Illinois’ pension reform faces fresh problemsLate last year, Illinois governor Pat Quinn signed a bill overhauling the current process for how pensioners receive their funds.

Before enacting this law, retirees would receive a yearly 3% increase to their stipends in line with inflation and the increased cost of living.

These will be reduced come the 1st of June.

However, many groups such as the Illinois Retired Teachers Association, the Illinois State Employees Association and the Retired State Employees Association, have filed lawsuits against the ruling, stating that the changes are a violation of the state’s Constitution.

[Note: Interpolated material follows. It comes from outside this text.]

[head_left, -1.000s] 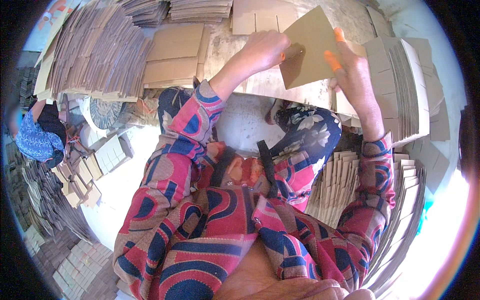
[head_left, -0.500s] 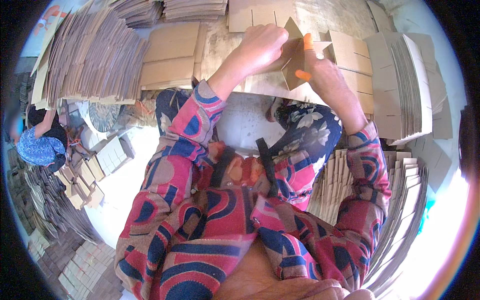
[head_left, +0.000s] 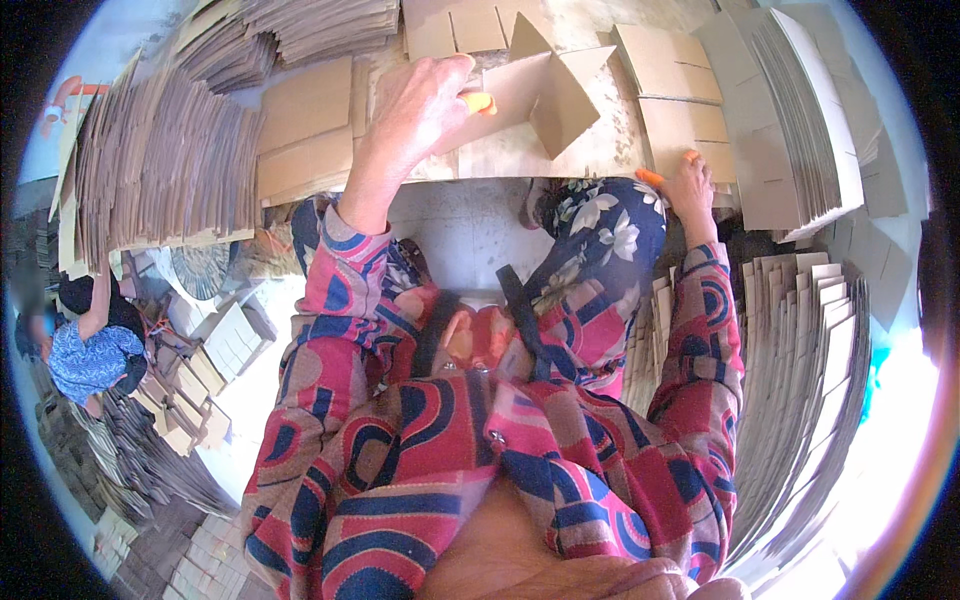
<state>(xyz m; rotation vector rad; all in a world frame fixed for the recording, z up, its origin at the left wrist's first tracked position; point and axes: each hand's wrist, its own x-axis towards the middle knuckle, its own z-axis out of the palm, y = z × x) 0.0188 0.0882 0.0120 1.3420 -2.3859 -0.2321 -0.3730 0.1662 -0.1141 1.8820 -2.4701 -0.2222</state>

The lawsuits are based on a line from the Illinois Constitution, which positions pension funds as “an enforceable contractual relationship, the benefits of which shall not be diminished or impaired.”

Teething problems

Around the world, pension reforms have become one of the developing world’s most troublesome dilemmas – and especially worrying to countries with a growing elderly population depending on a shrinking workforce.

Reforms are often met with condemnation by retirees, the working population and unions alike – including the response to the Polish Government’s recent proposals; alternatively branded as a “pension swindle,” “nationalisation of private assets,” and a move “worthy of Lenin or Stalin.”

The pension reform signed into law by Governor Pat Quinn in Illinois has been the cause of a similar kind of outrage.

Eastern Illinois University President Bill Perry has stated the reform will be “financially devastating” to both those currently taking their pension and future retirees.

In addition, Perry notes it will be detrimental to the future hiring of employees.

Perry’s worked example shows how a state employee earning USD 100,000 a year after a 20-year career will earn around USD 600,000 less over the duration of their career.

In response to the changes, his faculty’s senate has endorsed the implementation of a “progressive state income tax.”

Seen as a resolution to the impending crisis, four further leading public universities also want to adopt the tax.

Whilst Perry has stated this a viable option, it will not counter the loss of trust in the Government witnessed after the changes to the pension reform – and what has been seen as a violation of the constitution.

State of affairs

As the worst-funded U.S. state pension system, Illinois has broken years of political gridlock to counter its deficit.

The pension reform news has come after the recent unveiling of plans to sell USD 1 billion of the states’ tax-exempt general obligations in February – a move intended to save USD 160 billion over the next three decades.

It is the second such deal to try and bolster the system and finance capital projects.

Last year, Illinois was the lowest-graded American state by the top three rating companies. It ranked only four steps above ‘junk.’